Tyson’s response to us was as quick—but much nicer—than his water-throwing at King.
“It was an immature thing I did,” Tyson told us. “I have a lot of built-up hostility towards Mr. King, and I reacted the wrong way.” With Josh taping the interview, it went viral in minutes.
Following the interview, I talked with Tyson one-on-one. No microphone. No camera. Just me and Mike.
Let’s just say that Mike Tyson doesn’t care for Don King the way he did when he ruled the heavyweight division 30 years earlier.
Following the time together under one roof, we left for the induction ceremony, perhaps one-half mile away. Family members rode in one bus. Inductees and honorees went on another bus.
It was a perfect day. There were blue skies and the temperature was around 80 with low humidity.

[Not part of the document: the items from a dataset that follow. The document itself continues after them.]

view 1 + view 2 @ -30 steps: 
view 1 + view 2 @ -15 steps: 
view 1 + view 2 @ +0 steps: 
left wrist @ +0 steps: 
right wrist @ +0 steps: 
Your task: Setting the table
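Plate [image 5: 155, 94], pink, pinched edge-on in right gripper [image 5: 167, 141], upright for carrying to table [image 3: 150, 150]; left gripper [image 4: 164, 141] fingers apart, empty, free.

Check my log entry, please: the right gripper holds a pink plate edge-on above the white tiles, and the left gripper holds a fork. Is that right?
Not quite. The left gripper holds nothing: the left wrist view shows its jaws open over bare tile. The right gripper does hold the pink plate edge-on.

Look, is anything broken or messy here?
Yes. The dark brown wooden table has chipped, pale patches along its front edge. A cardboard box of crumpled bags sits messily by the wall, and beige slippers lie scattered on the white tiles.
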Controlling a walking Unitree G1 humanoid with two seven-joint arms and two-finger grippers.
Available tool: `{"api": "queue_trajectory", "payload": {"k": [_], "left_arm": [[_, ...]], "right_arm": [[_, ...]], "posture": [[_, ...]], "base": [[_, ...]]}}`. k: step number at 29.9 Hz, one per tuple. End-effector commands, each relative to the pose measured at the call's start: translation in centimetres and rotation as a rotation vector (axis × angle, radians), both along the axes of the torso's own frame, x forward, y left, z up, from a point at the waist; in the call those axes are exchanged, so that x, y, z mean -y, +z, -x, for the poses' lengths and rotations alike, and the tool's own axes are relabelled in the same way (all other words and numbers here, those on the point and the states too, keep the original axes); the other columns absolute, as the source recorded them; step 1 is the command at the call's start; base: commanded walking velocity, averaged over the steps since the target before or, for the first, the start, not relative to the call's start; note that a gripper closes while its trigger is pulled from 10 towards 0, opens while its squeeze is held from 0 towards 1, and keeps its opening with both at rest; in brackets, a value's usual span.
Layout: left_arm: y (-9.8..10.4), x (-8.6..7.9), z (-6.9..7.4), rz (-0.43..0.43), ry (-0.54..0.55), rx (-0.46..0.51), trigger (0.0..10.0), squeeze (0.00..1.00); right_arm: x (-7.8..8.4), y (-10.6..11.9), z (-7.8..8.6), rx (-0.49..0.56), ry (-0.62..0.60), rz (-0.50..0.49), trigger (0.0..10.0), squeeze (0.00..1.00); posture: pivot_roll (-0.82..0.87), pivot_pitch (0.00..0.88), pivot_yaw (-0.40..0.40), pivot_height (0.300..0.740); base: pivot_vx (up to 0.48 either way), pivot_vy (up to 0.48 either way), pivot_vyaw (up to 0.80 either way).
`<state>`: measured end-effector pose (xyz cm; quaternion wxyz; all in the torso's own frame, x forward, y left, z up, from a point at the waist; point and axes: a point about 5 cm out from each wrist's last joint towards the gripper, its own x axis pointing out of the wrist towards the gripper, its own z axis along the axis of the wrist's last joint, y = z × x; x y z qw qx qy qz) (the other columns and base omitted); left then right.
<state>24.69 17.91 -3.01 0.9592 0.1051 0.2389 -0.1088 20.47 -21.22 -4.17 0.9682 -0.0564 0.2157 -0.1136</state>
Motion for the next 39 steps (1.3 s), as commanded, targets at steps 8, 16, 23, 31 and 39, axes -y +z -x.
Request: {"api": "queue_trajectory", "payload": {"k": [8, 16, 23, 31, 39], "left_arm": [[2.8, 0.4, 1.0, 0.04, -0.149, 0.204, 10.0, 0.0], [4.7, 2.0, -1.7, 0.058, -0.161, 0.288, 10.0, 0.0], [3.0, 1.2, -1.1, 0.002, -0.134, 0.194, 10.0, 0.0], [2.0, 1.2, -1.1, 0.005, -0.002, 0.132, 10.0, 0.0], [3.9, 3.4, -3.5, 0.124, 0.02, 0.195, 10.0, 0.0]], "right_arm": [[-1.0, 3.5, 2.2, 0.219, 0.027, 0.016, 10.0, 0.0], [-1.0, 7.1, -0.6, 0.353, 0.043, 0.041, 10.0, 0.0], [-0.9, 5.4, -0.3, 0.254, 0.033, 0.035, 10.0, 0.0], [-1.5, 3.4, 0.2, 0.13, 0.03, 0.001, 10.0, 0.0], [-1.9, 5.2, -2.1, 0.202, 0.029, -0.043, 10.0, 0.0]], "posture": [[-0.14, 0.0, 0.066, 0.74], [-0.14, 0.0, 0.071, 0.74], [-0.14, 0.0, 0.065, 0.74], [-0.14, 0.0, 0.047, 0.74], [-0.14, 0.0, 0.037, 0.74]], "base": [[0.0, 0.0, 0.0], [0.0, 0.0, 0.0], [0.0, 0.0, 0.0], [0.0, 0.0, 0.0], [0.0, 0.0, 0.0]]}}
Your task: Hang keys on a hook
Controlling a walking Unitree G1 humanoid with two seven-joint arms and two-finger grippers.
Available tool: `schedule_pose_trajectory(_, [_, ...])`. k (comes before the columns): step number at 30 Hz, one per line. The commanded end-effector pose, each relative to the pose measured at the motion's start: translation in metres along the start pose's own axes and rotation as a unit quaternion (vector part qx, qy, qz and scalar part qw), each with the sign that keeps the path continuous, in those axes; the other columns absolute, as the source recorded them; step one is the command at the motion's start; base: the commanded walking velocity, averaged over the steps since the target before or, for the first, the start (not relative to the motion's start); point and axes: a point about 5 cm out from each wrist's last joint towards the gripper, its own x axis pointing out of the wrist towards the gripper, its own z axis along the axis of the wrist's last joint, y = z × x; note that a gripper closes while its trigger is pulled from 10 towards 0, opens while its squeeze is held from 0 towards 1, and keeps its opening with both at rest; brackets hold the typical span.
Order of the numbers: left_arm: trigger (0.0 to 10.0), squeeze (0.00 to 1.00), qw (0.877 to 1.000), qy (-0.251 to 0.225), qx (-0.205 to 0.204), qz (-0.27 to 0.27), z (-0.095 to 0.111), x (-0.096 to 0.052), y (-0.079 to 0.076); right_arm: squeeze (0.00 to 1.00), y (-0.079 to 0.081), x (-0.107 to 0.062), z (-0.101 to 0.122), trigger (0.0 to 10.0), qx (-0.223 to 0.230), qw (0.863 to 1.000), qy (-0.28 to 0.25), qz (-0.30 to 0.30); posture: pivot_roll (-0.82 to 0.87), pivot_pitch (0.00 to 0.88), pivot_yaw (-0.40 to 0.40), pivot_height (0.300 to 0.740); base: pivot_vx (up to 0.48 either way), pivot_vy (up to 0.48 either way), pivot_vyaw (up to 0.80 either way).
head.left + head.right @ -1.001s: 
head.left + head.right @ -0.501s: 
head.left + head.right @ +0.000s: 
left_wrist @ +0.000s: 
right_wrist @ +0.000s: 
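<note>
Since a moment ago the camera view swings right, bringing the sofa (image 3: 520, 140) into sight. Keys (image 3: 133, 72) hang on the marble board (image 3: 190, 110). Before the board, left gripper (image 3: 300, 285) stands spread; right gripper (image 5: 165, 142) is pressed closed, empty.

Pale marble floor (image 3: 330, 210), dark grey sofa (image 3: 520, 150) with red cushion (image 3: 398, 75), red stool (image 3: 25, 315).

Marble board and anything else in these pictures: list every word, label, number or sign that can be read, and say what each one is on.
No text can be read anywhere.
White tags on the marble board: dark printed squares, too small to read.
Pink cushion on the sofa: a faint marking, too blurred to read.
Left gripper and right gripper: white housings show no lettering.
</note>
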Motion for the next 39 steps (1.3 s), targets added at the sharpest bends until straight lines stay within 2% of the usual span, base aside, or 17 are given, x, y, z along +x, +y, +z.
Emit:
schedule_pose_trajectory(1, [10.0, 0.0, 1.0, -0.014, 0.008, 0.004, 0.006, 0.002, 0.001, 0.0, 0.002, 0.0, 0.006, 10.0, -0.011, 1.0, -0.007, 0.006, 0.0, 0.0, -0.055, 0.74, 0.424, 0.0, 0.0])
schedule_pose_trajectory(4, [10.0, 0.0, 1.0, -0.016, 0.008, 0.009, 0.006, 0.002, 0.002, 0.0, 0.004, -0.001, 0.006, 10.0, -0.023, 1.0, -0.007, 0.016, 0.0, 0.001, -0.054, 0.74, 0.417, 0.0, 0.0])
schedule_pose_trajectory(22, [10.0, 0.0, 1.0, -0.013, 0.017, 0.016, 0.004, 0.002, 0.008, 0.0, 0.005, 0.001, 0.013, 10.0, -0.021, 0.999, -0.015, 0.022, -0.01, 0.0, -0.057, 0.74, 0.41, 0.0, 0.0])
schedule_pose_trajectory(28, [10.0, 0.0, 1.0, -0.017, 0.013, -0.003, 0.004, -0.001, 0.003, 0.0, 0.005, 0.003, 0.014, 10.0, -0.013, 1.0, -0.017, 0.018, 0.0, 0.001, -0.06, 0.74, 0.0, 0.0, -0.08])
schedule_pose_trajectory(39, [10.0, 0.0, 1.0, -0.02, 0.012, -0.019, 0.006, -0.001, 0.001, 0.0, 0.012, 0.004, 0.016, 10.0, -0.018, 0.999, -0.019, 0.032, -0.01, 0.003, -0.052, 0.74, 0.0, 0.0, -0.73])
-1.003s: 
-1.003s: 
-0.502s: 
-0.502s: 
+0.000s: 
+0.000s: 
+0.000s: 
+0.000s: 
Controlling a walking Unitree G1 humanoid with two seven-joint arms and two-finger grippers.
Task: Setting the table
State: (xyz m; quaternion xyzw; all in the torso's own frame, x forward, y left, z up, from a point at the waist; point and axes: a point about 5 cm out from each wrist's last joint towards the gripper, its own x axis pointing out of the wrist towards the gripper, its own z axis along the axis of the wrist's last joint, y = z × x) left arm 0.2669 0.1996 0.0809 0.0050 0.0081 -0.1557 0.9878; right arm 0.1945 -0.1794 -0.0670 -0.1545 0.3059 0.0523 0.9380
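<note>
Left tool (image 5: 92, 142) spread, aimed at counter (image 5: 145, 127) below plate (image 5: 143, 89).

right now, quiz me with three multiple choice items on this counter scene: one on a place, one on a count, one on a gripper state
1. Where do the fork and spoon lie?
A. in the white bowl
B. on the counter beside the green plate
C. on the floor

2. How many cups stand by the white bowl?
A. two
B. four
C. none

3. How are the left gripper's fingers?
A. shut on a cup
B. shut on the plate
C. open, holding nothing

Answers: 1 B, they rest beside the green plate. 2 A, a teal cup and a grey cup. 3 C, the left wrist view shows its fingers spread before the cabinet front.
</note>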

The most emotional and moving acceptance speech was given by Hall-of-Famer J. Russell Peltz, who spoke on behalf of the late Lorraine Chargin, whose 90-year-old Hall-of-Fame husband, Don Chargin, sat on stage, smiling, fighting back tears and looking skywards. Lorraine, who passed away in 2010 from cancer, was loving Peltz’ speech.
Our normal five-hour drive from Canastota to Long Island took around seven hours, as we stopped for dinner and later to pass through NYC to drop off Josh. We walked into our home close to midnight.
We were happily exhausted. What a four-day trip it had been. Kudos to IBHOF Ed Brophy and all the amazing volunteers from Canastota who made the weekend so enjoyable for everybody.
We can’t wait for Induction Weekend 2019!